McGoveran's research on E.F. Codd's relational model has focused on the issues of data modeling, missing information, and view updating. The last two are considered by some database researchers to be the most difficult and controversial problems in relational database research.
Having worked on the design and development of several early large scale, distributed, commercial relational database applications, McGoveran sought to improve upon the science of database design. This work lead to the development of
  1. new analyses of and solutions to the problem of "missing information" and avoiding the use of nulls and therefore many-valued logic
  2. the specification and uses of relation predicates as an application of Leibniz' Law
  3. a new design principle now known as the Principle of Orthogonal Design
His work on logic applied to relational databases and on design without nulls has been republished several times.

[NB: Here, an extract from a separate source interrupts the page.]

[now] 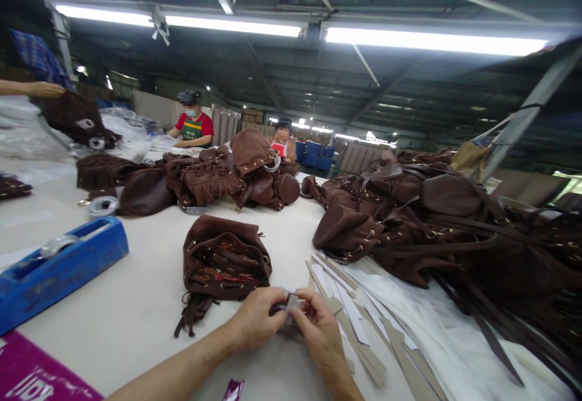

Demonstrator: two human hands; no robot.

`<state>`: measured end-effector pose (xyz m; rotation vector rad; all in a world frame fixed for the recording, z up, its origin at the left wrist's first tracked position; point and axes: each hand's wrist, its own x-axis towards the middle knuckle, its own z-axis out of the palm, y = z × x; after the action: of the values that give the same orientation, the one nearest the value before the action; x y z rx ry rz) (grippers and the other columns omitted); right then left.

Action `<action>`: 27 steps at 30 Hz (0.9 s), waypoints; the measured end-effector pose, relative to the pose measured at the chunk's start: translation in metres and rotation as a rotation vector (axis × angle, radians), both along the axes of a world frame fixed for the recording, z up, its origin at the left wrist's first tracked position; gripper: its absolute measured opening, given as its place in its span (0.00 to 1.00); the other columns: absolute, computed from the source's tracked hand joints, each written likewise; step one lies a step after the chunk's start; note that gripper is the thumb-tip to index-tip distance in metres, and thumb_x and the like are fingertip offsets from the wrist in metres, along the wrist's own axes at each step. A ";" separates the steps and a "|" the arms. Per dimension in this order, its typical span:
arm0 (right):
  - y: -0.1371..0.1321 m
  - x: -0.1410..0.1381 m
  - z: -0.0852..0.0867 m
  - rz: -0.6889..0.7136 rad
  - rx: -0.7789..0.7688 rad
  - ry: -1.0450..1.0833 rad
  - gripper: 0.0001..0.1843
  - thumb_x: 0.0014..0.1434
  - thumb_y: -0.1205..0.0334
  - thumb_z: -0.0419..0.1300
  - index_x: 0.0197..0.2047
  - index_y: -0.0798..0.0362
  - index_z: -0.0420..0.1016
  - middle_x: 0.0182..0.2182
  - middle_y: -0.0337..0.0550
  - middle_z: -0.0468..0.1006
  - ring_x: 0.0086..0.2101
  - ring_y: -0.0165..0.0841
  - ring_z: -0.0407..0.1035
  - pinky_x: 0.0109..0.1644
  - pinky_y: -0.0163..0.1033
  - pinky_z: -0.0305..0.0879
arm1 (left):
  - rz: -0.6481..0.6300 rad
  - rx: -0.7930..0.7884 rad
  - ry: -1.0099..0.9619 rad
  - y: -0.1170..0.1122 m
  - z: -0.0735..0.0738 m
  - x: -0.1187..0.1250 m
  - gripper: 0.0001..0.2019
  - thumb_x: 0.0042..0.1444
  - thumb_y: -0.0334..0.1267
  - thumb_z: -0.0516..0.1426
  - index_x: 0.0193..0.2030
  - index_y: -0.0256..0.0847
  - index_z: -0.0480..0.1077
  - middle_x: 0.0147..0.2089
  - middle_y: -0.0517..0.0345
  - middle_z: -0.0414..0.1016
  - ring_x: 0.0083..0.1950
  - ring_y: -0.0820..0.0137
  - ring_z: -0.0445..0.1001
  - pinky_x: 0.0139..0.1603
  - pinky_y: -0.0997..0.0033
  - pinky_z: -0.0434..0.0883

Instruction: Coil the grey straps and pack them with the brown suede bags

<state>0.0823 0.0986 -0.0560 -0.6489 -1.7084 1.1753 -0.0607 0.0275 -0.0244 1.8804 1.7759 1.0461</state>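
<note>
My left hand (258, 319) and my right hand (318, 328) meet low in the middle of the head view, over the white table (131, 304). Both pinch one small dark and grey piece (286, 305) between their fingertips; I cannot make out what it is. Just beyond them lies an open brown suede bag (222, 258) with fringe hanging at its near left corner. Several cardboard strips (359, 322) fan out beside my right hand.
A blue tape dispenser (54, 268) sits at the left, a tape roll (102, 206) behind it. Heaps of brown bags fill the middle back (204, 177) and the right (431, 219). Two seated people (193, 125) work at the far end. Another person's hand (43, 89) reaches in at far left.
</note>
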 end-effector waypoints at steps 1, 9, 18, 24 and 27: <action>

McGoveran tackled the problem of view updating with Christopher J. Date starting in 1993 after having developed methods for reversible schema migration for clients on Wall Street. His solution, based on relation predicates, formed the basis for the algorithms found in The Third Manifesto for updating virtual relations. Date has credited McGoveran with originally suggesting the basic idea for the view updating approach, and which Hugh Darwen says represented a major shift in thinking on the issue. This work has resulted in two patents.

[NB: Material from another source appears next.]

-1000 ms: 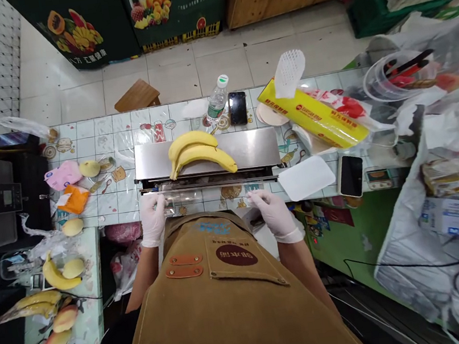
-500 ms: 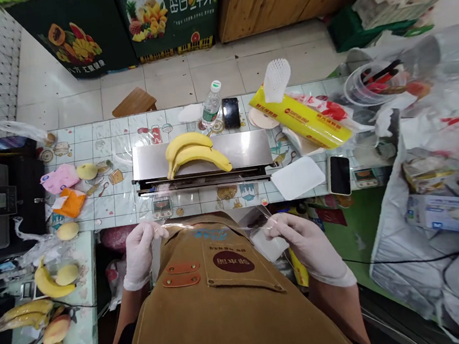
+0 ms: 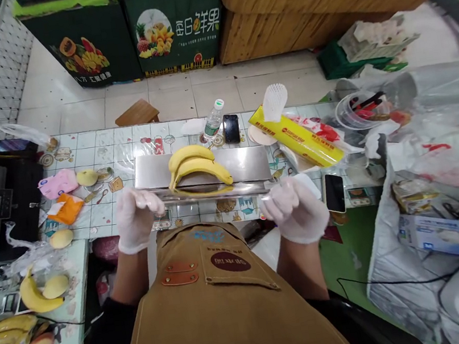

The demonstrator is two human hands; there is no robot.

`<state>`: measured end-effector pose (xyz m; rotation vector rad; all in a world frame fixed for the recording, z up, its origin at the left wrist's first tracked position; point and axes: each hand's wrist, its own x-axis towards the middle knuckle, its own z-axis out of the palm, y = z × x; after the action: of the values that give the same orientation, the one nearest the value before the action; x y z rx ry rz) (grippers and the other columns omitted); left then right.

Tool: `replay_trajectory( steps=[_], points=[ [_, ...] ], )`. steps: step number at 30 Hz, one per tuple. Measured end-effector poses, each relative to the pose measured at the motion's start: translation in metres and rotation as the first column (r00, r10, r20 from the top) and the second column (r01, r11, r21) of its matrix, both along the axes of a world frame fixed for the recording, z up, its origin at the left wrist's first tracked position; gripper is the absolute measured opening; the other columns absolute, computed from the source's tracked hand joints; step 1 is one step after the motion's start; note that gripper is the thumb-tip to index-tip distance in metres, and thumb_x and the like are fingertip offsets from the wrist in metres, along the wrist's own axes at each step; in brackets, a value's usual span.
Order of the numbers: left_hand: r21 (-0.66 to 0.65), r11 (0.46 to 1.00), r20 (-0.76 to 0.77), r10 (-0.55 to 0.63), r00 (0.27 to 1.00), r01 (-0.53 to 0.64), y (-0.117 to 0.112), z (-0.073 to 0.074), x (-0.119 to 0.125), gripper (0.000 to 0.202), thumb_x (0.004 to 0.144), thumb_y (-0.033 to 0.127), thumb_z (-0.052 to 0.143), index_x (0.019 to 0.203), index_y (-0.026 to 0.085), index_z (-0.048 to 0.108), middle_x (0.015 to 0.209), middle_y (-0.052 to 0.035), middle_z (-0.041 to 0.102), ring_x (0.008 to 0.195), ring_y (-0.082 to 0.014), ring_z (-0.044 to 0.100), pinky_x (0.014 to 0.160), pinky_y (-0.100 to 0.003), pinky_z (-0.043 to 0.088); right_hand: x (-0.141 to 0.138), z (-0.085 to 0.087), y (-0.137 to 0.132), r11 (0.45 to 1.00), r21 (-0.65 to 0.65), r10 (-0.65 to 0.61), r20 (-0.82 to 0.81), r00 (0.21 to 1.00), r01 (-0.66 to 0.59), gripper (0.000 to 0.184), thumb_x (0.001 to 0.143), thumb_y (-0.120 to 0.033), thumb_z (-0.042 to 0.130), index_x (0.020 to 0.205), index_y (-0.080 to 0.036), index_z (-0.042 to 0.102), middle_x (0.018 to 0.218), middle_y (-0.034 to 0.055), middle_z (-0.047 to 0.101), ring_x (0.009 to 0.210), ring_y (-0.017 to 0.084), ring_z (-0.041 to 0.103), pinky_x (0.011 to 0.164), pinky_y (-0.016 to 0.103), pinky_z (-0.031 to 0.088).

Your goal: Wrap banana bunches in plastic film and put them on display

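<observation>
Tabletop's near edge (image 3: 106, 227) below, my left hand (image 3: 135, 219) and right hand (image 3: 298, 209) pinch clear film (image 3: 216, 195) before the bananas (image 3: 201, 169); uneven pulling could crumple it.

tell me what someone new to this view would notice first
Probably the bright bananas, lying on the steel plate near the middle of the view. Next, the white-gloved left hand and right hand, just nearer the wearer, with what looks like shiny clear film between them. The long yellow box slants right of the plate.
</observation>
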<state>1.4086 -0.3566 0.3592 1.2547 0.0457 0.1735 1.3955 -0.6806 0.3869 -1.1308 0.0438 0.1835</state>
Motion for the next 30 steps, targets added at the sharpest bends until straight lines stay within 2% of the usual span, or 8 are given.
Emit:
replay_trajectory(
  steps=[4, 8, 11, 14, 20, 23, 26, 30],
  points=[
    [0.058, 0.992, 0.006, 0.108, 0.994, -0.108, -0.008, -0.005, 0.063, 0.063, 0.098, 0.084, 0.058, 0.075, 0.026, 0.050, 0.071, 0.0010, 0.070, 0.079, -0.0230, 0.078, 0.082, -0.046, 0.069, 0.067, -0.003, 0.014, 0.987, -0.083, -0.128, 0.084, 0.988, 0.135, 0.065, 0.091, -0.072, 0.074, 0.070, -0.028, 0.031, 0.057, -0.0055, 0.039, 0.054, 0.018, 0.051, 0.058, 0.035, 0.056],
    [0.018, 0.995, -0.004, 0.103, 0.995, -0.103, -0.016, -0.020, 0.110, 0.061, 0.104, 0.081, 0.051, 0.082, 0.024, 0.055, 0.093, -0.0026, 0.081, 0.108, -0.0269, 0.082, 0.100, -0.051, 0.067, 0.112, -0.018, 0.018, 0.983, -0.074, -0.161, 0.117, 0.980, 0.170, 0.060, 0.091, -0.075, 0.073, 0.074, -0.029, 0.039, 0.072, -0.0027, 0.061, 0.079, 0.021, 0.072, 0.081, 0.040, 0.068],
    [-0.029, 0.997, 0.026, 0.068, 0.997, -0.067, -0.022, -0.034, 0.135, 0.057, 0.104, 0.077, 0.056, 0.084, 0.024, 0.055, 0.100, -0.0030, 0.083, 0.114, -0.0271, 0.081, 0.107, -0.052, 0.065, 0.136, -0.031, 0.023, 0.977, -0.037, -0.205, 0.116, 0.972, 0.211, 0.056, 0.092, -0.073, 0.073, 0.077, -0.028, 0.043, 0.093, -0.0003, 0.077, 0.102, 0.023, 0.079, 0.097, 0.043, 0.068],
    [-0.050, 0.997, 0.040, 0.067, 0.997, -0.065, -0.030, -0.048, 0.154, 0.054, 0.103, 0.075, 0.061, 0.084, 0.024, 0.055, 0.104, -0.0037, 0.085, 0.118, -0.0270, 0.081, 0.113, -0.052, 0.062, 0.154, -0.046, 0.029, 0.963, -0.004, -0.268, 0.113, 0.957, 0.270, 0.054, 0.095, -0.072, 0.071, 0.079, -0.028, 0.046, 0.110, 0.0020, 0.082, 0.114, 0.024, 0.080, 0.107, 0.047, 0.066],
    [0.050, 0.999, 0.039, 0.008, 0.999, -0.010, -0.038, -0.077, 0.176, 0.051, 0.103, 0.072, 0.063, 0.088, 0.023, 0.058, 0.111, -0.0053, 0.085, 0.125, -0.0267, 0.079, 0.120, -0.050, 0.058, 0.186, -0.080, 0.040, 0.948, 0.045, -0.319, 0.167, 0.933, 0.316, 0.049, 0.096, -0.070, 0.074, 0.081, -0.028, 0.053, 0.114, 0.0005, 0.084, 0.120, 0.024, 0.080, 0.117, 0.053, 0.060],
    [0.131, 0.991, 0.038, -0.023, 0.999, 0.018, -0.040, -0.097, 0.182, 0.047, 0.106, 0.068, 0.060, 0.091, 0.023, 0.058, 0.114, -0.0064, 0.083, 0.132, -0.0268, 0.075, 0.122, -0.050, 0.056, 0.196, -0.103, 0.042, 0.936, -0.047, -0.333, 0.209, 0.920, 0.349, 0.048, 0.100, -0.071, 0.069, 0.084, -0.028, 0.054, 0.114, 0.0012, 0.084, 0.124, 0.025, 0.078, 0.119, 0.055, 0.058],
    [0.217, 0.975, 0.038, -0.062, 0.997, 0.052, -0.041, -0.117, 0.186, 0.046, 0.108, 0.066, 0.058, 0.093, 0.023, 0.058, 0.115, -0.0067, 0.080, 0.134, -0.0271, 0.073, 0.124, -0.051, 0.053, 0.200, -0.125, 0.041, 0.914, -0.217, -0.289, 0.244, 0.926, 0.342, 0.046, 0.104, -0.070, 0.061, 0.087, -0.028, 0.054, 0.116, 0.0048, 0.083, 0.130, 0.025, 0.076, 0.121, 0.054, 0.056],
    [0.358, 0.929, 0.002, -0.097, 0.995, 0.090, -0.039, -0.136, 0.186, 0.046, 0.110, 0.066, 0.054, 0.094, 0.023, 0.059, 0.107, -0.0059, 0.077, 0.133, -0.0281, 0.074, 0.119, -0.049, 0.055, 0.196, -0.148, 0.036, 0.828, -0.485, -0.154, 0.283, 0.947, 0.280, 0.046, 0.109, -0.068, 0.051, 0.089, -0.027, 0.054, 0.125, 0.0111, 0.082, 0.132, 0.029, 0.074, 0.118, 0.054, 0.057]
  ],
)
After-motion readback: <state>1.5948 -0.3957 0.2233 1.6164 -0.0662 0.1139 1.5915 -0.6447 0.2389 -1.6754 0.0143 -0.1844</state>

Some of McGoveran's work on databases is discussed at Fabian Pascal's Database Debunkings.

EAI and Business Process Management

After consulting on numerous data integration and enterprise application integration projects, and related middleware products, McGoveran recognized that process aspects of integration were largely overlooked. Most business process technology focused on analyzing and documenting existing business processes, then manually "reengineering" the processes to eliminate waste, remove bottlenecks, and improve cycle times. These efforts were largely disjoint from process automation systems and distributed control systems, and workflow technologies.
McGoveran postulated an analogy between data management and process management. Just as the relational data model proposed separating the logical model of the data from the physical storage model, it seemed that a logical process model should be separated from its physical implementation. As with the relational model, this would permit business process design via models that were logically separated from specifics of process implementation, process scheduling, and process optimization. By introducing process measurement and analytics into the proposed process management system, closed loop process control became theoretically possible. The result was a set of requirements and a canonical architecture for the then largely unknown business process management system.

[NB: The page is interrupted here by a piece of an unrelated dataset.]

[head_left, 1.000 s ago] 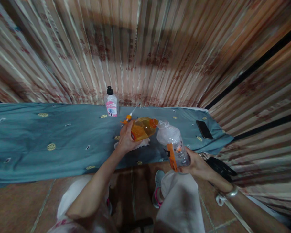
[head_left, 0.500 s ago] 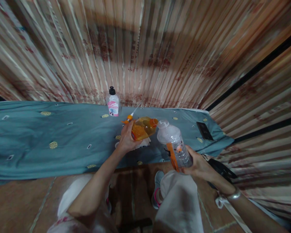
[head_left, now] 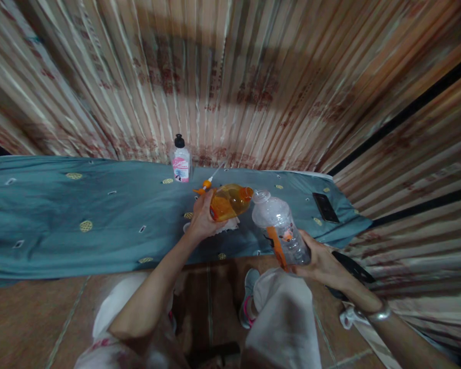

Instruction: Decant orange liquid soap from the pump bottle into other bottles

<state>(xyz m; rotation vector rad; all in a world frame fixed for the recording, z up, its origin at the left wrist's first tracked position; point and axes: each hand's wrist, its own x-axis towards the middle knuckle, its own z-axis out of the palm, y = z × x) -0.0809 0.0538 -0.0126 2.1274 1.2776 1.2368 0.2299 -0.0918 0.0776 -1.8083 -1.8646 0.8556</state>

The first commercial package compliant with this BPMS architecture ChangEngine - was then built and introduced by Hewlett-Packard in 1997-98 under McGoveran's direction. Subsequently, McGoveran introduced these concepts at DCI's EAI conference in 1999, through work as Sr. Technical Editor of the eAI Journal and worked with companies like IBM, Vitria, Candle, Fuego, Savvion, and numerous others to help shape the market and the BPM category. Many workflow and business process reengineering companies joined in the effort, transforming themselves into BPM companies during the period 1999-2010.

Inventions and Products

McGoveran has been awarded five U.S. Patents and a U.S. Scientific Copyright, and has filed several additional patent applications.
Three Dimensional Programmable Slide Rule "U. S. Scientific Copyright".
McGoveran has written articles in the fields of relational databases, transaction processing, business intelligence, enterprise application integration, business process management, mathematics, and physics, including over 100 monthly columns for eAI Journal throughout the life of the journal.